Bulldozers and lightning bolts
In his blog post "What Mob Programming is Bad At", Hillel Wayne discusses the practice of mob programming.1 Although he is generally in favour of the practice, his article focuses on types of work for which he thinks mob programming is not a good fit.
Wayne compares mob programming to the way a bulldozer moves. The practice of mob programming is likely to yield code that has "a lot of weight" behind it; code that is in some sense "better" than code written by a single engineer. Yet it does so in a way that makes it hard to change direction. This makes mob programming useful if you have a relatively clear idea of direction, but less so if the correct direction is still unclear.
He opposes this to the movement of a lightning bolt: "constantly changing direction, with dead ends branching off like streamers". In engineering terms, this is similar to writing a lot of "deep" code and throwing it all away until you find the branch that works. This type of engineering works well when the direction is ambiguous; when much of the code you write will be exploratory and experimental. In Wayne's experience, this is easier to do alone than in a mob setting.
Collective courage
I found Wayne's observations interesting mostly because my experience of mob programming has been different.2
Mob programming has enabled me and the teams I've worked in to be more experimental than we could when working solo. Unlike Wayne, I have not felt that meandering and exploratory coding was harder, or that there was an impediment to throwing code away or doing large-scale refactors. Quite the opposite: most drastic changes of direction in codebases that I have worked on have come from mob programming sessions where we jointly felt that something was off.
I suspect that for me this has been the case because my fellow engineers and I felt more empowered to make bold decisions as a mob than as individual engineers.
In a mob setting, when we realised that a new feature was awkward to implement due to the existing architecture of our codebase, it was easier to ask: how can we design this differently? And it was easier to follow through after formulating an answer to that question. We did not need to talk to product managers to ask for permission. Neither did we have to write up an RFC to propose a wholesale change to fellow engineers. No individual engineer had to justify a delay in "feature delivery" at stand-up, where some stakeholder would ask for a revised estimate, piling on pressure to forego or speed up the refactor.

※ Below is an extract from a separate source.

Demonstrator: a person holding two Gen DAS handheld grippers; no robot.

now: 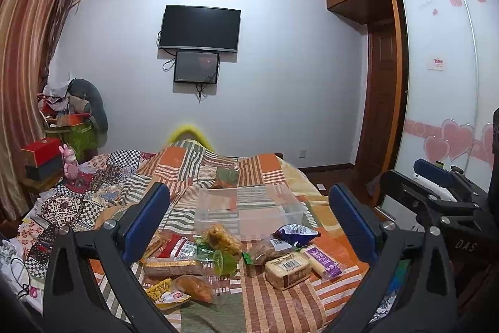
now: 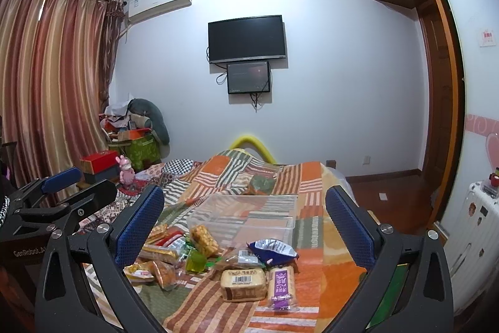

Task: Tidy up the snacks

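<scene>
On the bed [image 1: 274, 301], a patchwork cover is being used as the work surface, and the snacks are being shown in a loose pile at its near end. Just behind the pile, a clear plastic bin [image 1: 249, 208] is lying on the cover with nothing visible inside.

Left tool [image 1: 249, 227] is being held above the pile, fingers spread wide, nothing being gripped. Right tool [image 2: 244, 231] is being held the same way: released, wide apart, nothing between the pads. Each tool is being caught at the edge of the other's view.

Pile layout, seen from the right wrist:
- tan bread pack with barcode [image 2: 243, 283] lying nearest, touching a purple-labelled bar pack [image 2: 281, 286] on its right
- blue-and-white bag [image 2: 273, 248] lying behind those, close to the bin's front wall
- green jelly cup [image 2: 196, 261] sitting mid-pile, beside a clear pack of golden crisp cake [image 2: 204, 239]
- red-and-white packs [image 2: 168, 239] and a yellow pouch [image 2: 138, 270] lying on the left side, beside the left finger

Labels are too blurred to be read.
</scene>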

Knowing this made us braver. It empowered us to listen to our collective programmer spidey sense and pursue our evolving understanding of our domain, knowing that the cost of change was low. Following a thread and realising that it led nowhere, and then throwing away the code, felt like much less of a big deal in the safety and collective responsibility of a mob setting than it would have had it been an individual engineer who did so. The courage to pursue significant architectural changes knowing that the attempt might fail is something I try to instill in the teams that I work in. And in my experience, mob programming has been a significant enabling factor for doing so.
Collective meanderings
But it is not just the element of collective courage that I have experienced as helpful in mob-baed exploratory programming. I also feel that our lightning-bolt-style engineering has been more effective in a mob setting. Having others explore with me reduces the risk of getting stuck in a rabbit hole; we can dig each other out. It also means that we have more pairs of eyes that can spot a promising avenue and convince the others to pursue it.
Most of the architectural "breakthroughs" I have had, have been when within a mob setting we realised that something didn't feel right and we sat down together to re-model our domain and re-think our decision decisions to see where they might be less than optimal. The variety of perspective that we brought to the problem, and having to articulate our diverging intuitions, meant that we ended up with better models.
In closing
I think our experience of mob programming and exploratory programming depends on myriad factors. One of the most important of those is the psychological safety you feel in your pair or mob setting. For me, it was this psychological safety that felt empowering rather than limiting when doing exploratory work. It made me pursue things that as an individual developer working on a ticket I probably would have decided was not worth the risk. But this mental calculus could well have been different in other organisations and engineering cultures.
I also want to agree with one important point that Wayne makes. He calls out that proponents of mob programming are often quite evangelical; they are unwilling to see any downsides of the practice and and chalk any criticism of the practice up to simply not having the right culture. I think this is a blinkered view and stifles debate. Mobbing is a tool, not a religion. It will work for some people in some cases, but it is not a silver bullet. I can think of many downsides myself (not least that it is exhausting, as Wayne also mentions). But for me, the difficulty of writing exploratory code or doing deep refactors is not one of them
1 Hillel Wayne - What Mob Programming is Bad At
2 Now, I know full well that these are preferences, not truths. None of this is meant to contradict Wayne's experience or to invalidate it. I simply want to explore a different perspective.